Richard Wagner: My Life, published in London, 1911.

Bonang

Di basement 2 di Gedung Japati, aku baru sadar bahwa opera Wagner semacam Der Ring (termasuk Die Walküre) yang serba tepat itu pasti menuntut kerja ekstra keras dari para pemainnya, khususnya para pengiring musiknya (Hey, what did I think!). Wagner si Mr Promethean yang suka hal-hal besar itu, pasti menyiksa para pemain untuk memainkan instrumen yang lengkap dengan keteraturan ekstra tinggi.

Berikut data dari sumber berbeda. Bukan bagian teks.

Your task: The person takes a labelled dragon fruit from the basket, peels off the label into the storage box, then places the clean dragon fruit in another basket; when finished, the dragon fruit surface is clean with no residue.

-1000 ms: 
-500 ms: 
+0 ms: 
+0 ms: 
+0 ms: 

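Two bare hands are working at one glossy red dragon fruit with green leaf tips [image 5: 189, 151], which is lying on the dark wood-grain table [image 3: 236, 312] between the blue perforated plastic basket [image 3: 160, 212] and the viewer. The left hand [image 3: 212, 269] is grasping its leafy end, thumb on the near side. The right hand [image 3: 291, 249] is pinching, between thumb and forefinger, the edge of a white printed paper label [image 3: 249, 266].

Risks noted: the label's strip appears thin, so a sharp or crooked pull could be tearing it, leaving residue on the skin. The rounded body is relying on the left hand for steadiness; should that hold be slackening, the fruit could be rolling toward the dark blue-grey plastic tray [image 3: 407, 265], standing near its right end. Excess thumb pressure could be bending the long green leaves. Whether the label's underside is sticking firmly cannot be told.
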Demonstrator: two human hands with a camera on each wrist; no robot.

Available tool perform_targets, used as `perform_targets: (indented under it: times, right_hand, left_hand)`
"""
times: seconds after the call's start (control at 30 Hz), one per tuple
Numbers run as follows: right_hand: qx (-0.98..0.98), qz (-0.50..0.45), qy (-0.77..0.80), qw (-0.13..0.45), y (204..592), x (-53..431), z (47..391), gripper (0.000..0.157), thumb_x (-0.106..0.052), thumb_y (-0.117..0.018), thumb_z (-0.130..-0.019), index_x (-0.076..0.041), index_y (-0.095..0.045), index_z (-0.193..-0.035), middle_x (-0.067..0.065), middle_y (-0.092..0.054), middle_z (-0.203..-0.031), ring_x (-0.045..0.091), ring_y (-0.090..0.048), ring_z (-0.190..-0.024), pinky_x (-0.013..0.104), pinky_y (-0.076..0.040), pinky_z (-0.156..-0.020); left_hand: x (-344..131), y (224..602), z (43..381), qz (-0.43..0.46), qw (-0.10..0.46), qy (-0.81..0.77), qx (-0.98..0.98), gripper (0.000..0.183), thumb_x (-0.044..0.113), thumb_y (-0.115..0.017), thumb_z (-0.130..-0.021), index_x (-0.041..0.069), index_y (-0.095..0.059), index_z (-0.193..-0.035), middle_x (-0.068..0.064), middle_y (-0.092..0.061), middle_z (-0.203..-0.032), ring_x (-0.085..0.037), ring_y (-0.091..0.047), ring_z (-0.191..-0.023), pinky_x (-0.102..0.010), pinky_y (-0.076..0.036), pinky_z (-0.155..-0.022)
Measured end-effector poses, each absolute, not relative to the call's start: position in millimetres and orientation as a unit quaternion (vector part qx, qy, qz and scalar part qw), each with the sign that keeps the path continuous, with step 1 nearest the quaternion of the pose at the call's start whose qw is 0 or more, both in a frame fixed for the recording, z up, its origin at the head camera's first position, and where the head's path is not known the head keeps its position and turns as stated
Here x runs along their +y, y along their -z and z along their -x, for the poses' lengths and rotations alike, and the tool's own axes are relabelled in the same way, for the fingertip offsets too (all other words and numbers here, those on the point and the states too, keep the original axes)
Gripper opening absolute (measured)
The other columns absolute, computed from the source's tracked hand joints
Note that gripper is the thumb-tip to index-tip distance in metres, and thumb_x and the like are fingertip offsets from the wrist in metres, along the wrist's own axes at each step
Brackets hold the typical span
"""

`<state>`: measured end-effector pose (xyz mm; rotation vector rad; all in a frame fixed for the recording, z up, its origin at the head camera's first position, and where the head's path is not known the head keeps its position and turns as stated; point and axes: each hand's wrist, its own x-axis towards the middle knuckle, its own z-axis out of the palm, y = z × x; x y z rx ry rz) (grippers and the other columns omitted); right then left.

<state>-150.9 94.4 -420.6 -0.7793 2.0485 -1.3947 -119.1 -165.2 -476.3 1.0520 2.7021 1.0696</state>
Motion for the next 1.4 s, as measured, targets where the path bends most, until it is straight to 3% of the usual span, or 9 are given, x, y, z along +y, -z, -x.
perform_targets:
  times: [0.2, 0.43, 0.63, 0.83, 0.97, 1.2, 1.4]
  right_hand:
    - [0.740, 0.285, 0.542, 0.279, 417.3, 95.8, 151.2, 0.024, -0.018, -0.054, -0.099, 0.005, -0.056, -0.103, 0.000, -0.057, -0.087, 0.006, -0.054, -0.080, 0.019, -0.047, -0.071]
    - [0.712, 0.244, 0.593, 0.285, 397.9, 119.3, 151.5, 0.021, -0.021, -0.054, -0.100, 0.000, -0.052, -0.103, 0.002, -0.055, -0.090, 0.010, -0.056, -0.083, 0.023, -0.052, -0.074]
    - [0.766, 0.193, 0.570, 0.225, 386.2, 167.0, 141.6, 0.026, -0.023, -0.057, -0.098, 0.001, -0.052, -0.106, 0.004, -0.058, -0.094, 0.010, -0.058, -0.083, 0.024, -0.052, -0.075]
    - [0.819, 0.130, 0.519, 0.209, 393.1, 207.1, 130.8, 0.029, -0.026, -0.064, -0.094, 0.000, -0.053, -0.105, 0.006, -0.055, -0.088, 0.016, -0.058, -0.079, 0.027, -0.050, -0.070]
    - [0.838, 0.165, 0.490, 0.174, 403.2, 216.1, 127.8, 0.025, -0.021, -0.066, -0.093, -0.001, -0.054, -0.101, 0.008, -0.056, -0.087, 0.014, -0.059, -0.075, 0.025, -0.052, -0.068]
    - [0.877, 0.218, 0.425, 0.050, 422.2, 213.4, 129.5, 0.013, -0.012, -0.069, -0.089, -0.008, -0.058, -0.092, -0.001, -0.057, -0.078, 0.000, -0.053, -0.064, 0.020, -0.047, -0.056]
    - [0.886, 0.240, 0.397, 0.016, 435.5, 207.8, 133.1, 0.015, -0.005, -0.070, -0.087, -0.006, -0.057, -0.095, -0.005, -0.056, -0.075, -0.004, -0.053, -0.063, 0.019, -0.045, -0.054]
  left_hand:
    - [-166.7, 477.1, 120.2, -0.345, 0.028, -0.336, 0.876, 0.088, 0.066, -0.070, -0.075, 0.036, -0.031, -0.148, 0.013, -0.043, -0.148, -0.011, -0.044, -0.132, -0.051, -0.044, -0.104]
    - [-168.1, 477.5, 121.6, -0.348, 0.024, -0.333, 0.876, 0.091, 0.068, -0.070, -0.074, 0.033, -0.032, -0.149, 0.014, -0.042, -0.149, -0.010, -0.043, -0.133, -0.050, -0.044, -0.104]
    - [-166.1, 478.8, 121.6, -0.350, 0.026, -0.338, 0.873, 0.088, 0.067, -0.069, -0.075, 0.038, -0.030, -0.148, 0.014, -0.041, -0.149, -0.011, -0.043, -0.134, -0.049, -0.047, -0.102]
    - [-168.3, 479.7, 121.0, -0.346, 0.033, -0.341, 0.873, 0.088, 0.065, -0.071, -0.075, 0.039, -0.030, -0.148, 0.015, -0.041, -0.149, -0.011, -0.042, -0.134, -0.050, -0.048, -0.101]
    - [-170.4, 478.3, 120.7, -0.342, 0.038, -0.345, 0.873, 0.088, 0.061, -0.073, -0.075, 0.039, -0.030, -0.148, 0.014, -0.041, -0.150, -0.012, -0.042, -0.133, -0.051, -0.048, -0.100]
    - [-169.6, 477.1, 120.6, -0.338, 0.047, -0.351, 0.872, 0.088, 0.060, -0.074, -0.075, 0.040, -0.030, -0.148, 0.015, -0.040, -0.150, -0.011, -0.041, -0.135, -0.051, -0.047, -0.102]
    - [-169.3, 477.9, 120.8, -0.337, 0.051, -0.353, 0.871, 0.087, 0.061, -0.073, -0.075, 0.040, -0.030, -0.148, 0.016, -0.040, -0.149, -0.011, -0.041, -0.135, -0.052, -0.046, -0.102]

Kesadaran yang datang rada terlambat, datang di basement ini waktu aku kesusahan mukulin bonang penerus buat pengiring opera (a.k.a. ketoprak) Ande-Ande Lumut. Adegan kijang yang riang, adegan harimau yang mendebarkan, pertarungan antara pemburu dengan harimau, adegan kehilangan, dan diikuti warta berita. Pemain berlompatan dari slendro ke pelog, dengan kecepatan dan kekuatan yang terus bervariasi.

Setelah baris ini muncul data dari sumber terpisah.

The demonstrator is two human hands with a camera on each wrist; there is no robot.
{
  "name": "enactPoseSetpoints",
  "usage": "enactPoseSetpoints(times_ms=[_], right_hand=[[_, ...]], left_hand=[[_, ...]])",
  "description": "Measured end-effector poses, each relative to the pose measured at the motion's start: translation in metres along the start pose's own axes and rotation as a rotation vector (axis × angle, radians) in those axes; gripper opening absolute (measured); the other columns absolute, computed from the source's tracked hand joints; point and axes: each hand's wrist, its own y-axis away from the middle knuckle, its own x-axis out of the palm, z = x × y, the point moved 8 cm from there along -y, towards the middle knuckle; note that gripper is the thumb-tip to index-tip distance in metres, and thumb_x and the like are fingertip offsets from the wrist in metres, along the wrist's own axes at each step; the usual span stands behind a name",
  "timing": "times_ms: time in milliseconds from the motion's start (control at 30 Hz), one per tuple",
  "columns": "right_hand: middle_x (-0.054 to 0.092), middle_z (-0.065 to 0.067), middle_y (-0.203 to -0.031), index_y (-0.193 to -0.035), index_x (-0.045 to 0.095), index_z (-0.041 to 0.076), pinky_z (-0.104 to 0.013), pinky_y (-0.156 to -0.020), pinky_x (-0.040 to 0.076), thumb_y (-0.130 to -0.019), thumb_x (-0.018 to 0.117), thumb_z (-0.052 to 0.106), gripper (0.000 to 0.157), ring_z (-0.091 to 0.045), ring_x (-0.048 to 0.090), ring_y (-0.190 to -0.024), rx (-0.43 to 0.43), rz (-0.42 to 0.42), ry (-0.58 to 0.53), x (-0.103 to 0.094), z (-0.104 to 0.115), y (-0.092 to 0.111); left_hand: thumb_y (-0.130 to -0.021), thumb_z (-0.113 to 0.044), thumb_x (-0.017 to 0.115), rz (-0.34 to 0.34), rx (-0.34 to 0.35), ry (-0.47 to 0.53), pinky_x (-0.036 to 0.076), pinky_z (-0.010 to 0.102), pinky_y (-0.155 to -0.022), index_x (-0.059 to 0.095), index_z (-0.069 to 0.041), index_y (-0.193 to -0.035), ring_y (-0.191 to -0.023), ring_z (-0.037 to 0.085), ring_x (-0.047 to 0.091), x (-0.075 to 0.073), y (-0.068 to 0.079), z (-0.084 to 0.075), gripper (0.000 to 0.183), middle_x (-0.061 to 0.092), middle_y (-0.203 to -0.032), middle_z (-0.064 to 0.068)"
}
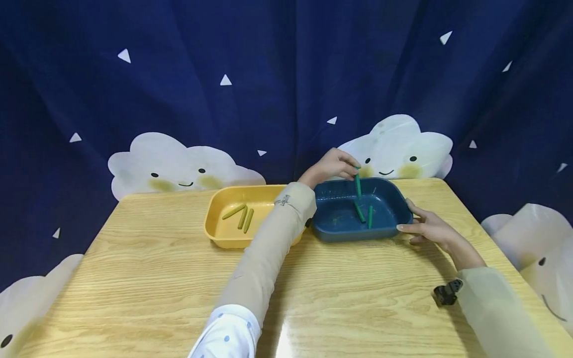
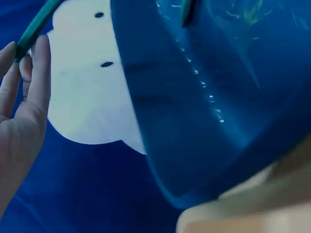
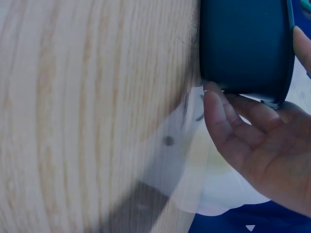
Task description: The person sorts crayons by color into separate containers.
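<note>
My left hand (image 1: 336, 164) pinches the upper end of a slim green stick (image 1: 358, 186), which points down over the blue basin (image 1: 331, 233). The left wrist view also shows this green stick (image 2: 36, 29) between the fingertips and thumb. In the basin lie two more green sticks (image 1: 370, 217), the left one near the held stick's lower end; I cannot tell whether they touch. My right hand (image 1: 431, 229) holds the basin's right end, with thumb and fingers spread around its corner. In the right wrist view, fingers (image 3: 228, 121) curl against the basin's outer wall (image 3: 245, 48).
Left of the blue basin stands a yellow basin (image 1: 215, 231) with several olive-yellow sticks (image 1: 248, 220) inside; my left forearm crosses its right side. Both are on a wood-grain table (image 1: 358, 293). A dark blue curtain (image 1: 268, 59) with clouds hangs behind. A black plug-like piece (image 1: 447, 292) sits by my right sleeve.
</note>
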Motion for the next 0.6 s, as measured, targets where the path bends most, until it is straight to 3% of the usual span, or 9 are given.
enactPoseSetpoints(times_ms=[133, 267, 400, 600], right_hand=[[-0.008, -0.030, -0.145, -0.143, -0.013, 0.009, -0.040, -0.072, 0.051, -0.088, 0.061, 0.020, 0.093, -0.046, 0.023, -0.126, 0.012, -0.003, 0.000, 0.001, -0.001, 0.000], [-0.008, -0.029, -0.145, -0.143, -0.013, 0.010, -0.039, -0.072, 0.051, -0.088, 0.061, 0.021, 0.092, -0.045, 0.023, -0.125, 0.022, -0.004, -0.008, -0.001, 0.001, -0.001], [-0.008, -0.029, -0.145, -0.143, -0.013, 0.011, -0.038, -0.072, 0.051, -0.088, 0.061, 0.020, 0.092, -0.045, 0.021, -0.126, 0.025, -0.012, -0.007, -0.003, 0.002, -0.001], [-0.010, -0.026, -0.146, -0.143, -0.013, 0.012, -0.037, -0.072, 0.051, -0.088, 0.062, 0.021, 0.093, -0.045, 0.020, -0.127, 0.044, -0.015, -0.025, 0.000, -0.002, -0.001]], left_hand=[[-0.084, 0.006, 0.060, -0.013, -0.052, 0.033, 0.052, 0.031, -0.071, 0.058, 0.013, -0.111, -0.080, 0.031, 0.064, -0.003, -0.008, 0.015, 0.029, 0.062, -0.093, 0.021], [-0.085, 0.003, 0.060, -0.014, -0.111, -0.042, 0.052, 0.028, -0.071, 0.058, 0.011, -0.113, -0.073, 0.022, 0.063, -0.006, -0.016, 0.027, 0.029, 0.062, -0.096, 0.018], [-0.085, 0.001, 0.060, 0.006, -0.141, -0.076, 0.052, 0.029, -0.072, 0.059, 0.011, -0.112, -0.075, 0.021, 0.063, -0.004, -0.022, 0.035, 0.029, 0.062, -0.101, 0.020], [-0.085, 0.005, 0.059, 0.035, -0.190, -0.032, 0.052, 0.031, -0.074, 0.053, 0.012, -0.119, -0.077, 0.023, 0.062, 0.004, -0.026, 0.046, 0.035, 0.060, -0.107, 0.022]])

Kenapa aku nggak memilih jadi penonton aja?

Lucretia

Aku pikir orang Inggris pasca Herriot agak anti Wagner — khususnya setelah negaranya dibom Hitler tanpa ampun. Tapi opera Lucretia sangat sangat bergaya Wagner, biarpun musiknya beda. Kadang terbayang bahwa kita sedang mendengarkan cuplikan Rheingold, Tristan, dan Walküre. Pemainnya juga suaranya mirip Wotan, Isolde, Brunnhilde, dan Siegfried. Cuman kostumnya jas putih. Dan kayak Wagner, ceritanya juga bikin kesal. Yang bikin beda dengan Wagner hanya musiknya yang tampak minimalis. Dan bukan klasik.

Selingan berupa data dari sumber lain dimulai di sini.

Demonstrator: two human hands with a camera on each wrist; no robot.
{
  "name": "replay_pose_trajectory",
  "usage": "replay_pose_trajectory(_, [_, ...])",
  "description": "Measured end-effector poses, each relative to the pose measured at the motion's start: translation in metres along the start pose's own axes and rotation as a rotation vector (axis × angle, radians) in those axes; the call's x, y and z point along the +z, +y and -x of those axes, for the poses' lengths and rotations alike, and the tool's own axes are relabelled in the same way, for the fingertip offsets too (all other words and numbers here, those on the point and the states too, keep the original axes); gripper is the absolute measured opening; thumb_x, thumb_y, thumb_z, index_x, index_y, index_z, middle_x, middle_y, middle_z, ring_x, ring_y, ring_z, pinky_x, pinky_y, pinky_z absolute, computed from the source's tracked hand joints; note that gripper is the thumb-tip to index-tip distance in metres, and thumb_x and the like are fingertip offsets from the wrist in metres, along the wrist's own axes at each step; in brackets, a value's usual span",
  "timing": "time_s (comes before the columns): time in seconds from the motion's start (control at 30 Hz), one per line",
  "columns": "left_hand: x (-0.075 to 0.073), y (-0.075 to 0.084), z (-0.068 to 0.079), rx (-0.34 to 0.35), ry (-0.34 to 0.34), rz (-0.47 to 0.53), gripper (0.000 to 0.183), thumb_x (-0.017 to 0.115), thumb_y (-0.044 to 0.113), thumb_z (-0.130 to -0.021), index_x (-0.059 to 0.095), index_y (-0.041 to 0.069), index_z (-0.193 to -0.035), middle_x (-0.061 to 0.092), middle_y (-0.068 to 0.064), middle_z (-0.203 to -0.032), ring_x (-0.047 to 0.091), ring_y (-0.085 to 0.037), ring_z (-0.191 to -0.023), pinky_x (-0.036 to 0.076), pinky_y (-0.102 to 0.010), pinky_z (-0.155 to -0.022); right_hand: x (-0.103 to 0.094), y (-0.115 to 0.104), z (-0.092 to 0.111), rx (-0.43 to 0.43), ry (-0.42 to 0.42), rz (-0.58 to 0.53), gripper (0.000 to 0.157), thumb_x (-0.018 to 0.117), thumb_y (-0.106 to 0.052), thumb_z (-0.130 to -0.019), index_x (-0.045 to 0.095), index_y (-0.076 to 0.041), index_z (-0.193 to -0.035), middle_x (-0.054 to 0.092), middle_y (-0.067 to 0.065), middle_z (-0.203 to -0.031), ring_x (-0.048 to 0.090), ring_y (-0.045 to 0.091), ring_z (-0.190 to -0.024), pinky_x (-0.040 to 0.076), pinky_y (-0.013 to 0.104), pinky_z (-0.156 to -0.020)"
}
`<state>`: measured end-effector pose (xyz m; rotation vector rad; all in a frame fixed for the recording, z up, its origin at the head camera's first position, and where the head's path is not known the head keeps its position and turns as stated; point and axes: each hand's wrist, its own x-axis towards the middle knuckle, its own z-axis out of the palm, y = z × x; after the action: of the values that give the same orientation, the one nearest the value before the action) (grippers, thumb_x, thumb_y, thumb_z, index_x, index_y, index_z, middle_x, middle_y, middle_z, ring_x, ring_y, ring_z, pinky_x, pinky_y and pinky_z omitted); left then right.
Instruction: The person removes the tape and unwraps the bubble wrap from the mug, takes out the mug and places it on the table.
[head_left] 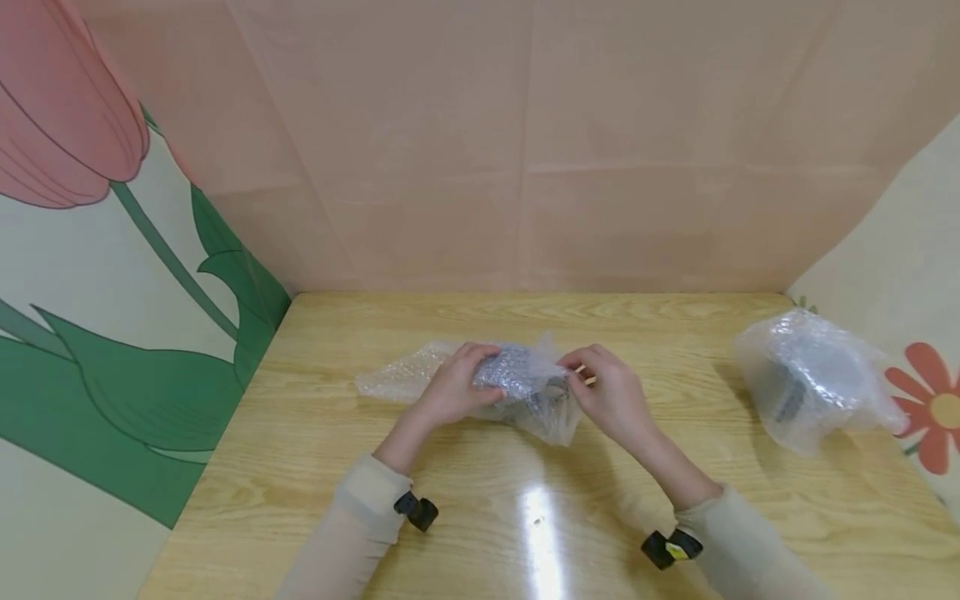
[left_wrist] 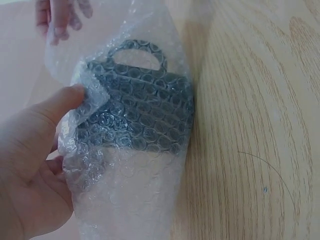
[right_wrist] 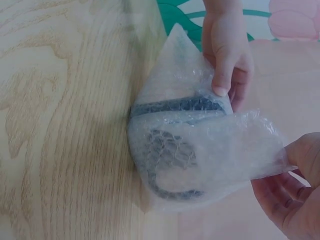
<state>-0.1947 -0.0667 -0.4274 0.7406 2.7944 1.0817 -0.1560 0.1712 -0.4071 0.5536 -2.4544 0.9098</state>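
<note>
A dark, mug-shaped object with a loop handle shows through clear bubble wrap near the middle of the table. My left hand grips the wrapped body, thumb on the near side and fingers over the top. At the other end, my right hand pinches a loose edge of the wrap between thumb and fingers. In the right wrist view, that flap stretches from the bundle to the right hand. The wrap's other end tapers to a point beyond the left hand.
A second bubble-wrapped bundle, with something dark inside, lies at the table's right edge. The wooden table meets a pink backdrop behind and flower-printed panels at both sides. Small black cameras sit on both wrists.
</note>
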Motion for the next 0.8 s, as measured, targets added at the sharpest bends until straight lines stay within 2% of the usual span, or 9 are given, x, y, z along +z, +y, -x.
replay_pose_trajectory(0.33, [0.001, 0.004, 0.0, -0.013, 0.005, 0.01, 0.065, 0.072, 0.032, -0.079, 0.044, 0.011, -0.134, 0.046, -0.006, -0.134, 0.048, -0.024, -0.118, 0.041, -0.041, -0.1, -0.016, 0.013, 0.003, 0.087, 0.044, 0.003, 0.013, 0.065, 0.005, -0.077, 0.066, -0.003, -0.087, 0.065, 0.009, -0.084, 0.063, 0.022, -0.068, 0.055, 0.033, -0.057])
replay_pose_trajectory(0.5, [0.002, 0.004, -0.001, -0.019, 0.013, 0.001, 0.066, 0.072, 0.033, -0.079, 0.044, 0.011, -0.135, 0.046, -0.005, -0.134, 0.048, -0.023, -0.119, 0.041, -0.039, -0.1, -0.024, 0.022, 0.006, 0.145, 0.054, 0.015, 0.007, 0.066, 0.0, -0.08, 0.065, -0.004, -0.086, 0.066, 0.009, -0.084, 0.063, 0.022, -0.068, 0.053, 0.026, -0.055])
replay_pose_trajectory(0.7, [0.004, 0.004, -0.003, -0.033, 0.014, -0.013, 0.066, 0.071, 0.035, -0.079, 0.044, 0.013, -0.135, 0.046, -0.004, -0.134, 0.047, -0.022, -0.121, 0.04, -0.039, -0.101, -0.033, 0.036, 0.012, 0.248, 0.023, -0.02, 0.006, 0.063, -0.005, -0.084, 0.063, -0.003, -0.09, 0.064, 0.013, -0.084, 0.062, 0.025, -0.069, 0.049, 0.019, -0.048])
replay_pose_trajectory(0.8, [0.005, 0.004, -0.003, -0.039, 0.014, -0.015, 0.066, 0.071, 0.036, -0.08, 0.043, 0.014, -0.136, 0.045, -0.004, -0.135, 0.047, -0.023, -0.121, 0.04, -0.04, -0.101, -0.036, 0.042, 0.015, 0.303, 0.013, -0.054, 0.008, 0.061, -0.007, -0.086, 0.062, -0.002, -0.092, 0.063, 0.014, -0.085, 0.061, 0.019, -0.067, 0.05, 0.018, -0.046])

Ini sebenernya cuma semacam keheranan. Aku pikir tadinya semua opera non-Wagner itu bergaya Italia. Ternyata kadang ada yang senada Wagner juga. Ceritanya sendiri, karena ngeselin, nggak perlu diceritain :).

Mild und Leise

Tristan & Isolde mengilhami hampir semua musisi setelah Wagner. Ceritanya sendiri aku aku pikir mengesalkan, kisah romantik yang salah asalnya dan kacau ujungnya. Nggak aplikatif buat aku kayaknya. Wagner yang konon anti asing itu mengambil cerita bukan dari bangsa Nordic, tapi dari Celtic. Kisah diawali dari kapal yang datang dari Irlandia ke Cornwall, dengan prelude yang bisa dipertimbangkan sebagai simponi terindah sepanjang sejarah. Cerita ini melibatkan ramuan ajaib, dan perkelahian, tapi justru tidak terlalu berfokus pada perebutan Isolde sendiri (khas Celtic ala Asterix). Cerita diakhiri waktu Tristan yang sudah terluka parah dan dibuang di Brittany (negerinya Asterix beneran) menunggu kedatangan Isolde dari kapal. Tapi keburu mati Tristannya. Dan Isolde cuma bisa menemui mayat Tristan. Mild Und Leise Wie Er Lachelt katanya dalam bahasa Jerman (abisan yang nulis Wagner sih) yang terjemahan Inggrisnya jadi how gently and quietly he smiles. Aku udah pernah ngebahas bagian yang dijuduli Liebestod ini. Prelude T&I nggak akan lengkap kalau nggak digabung dengan bagian ini.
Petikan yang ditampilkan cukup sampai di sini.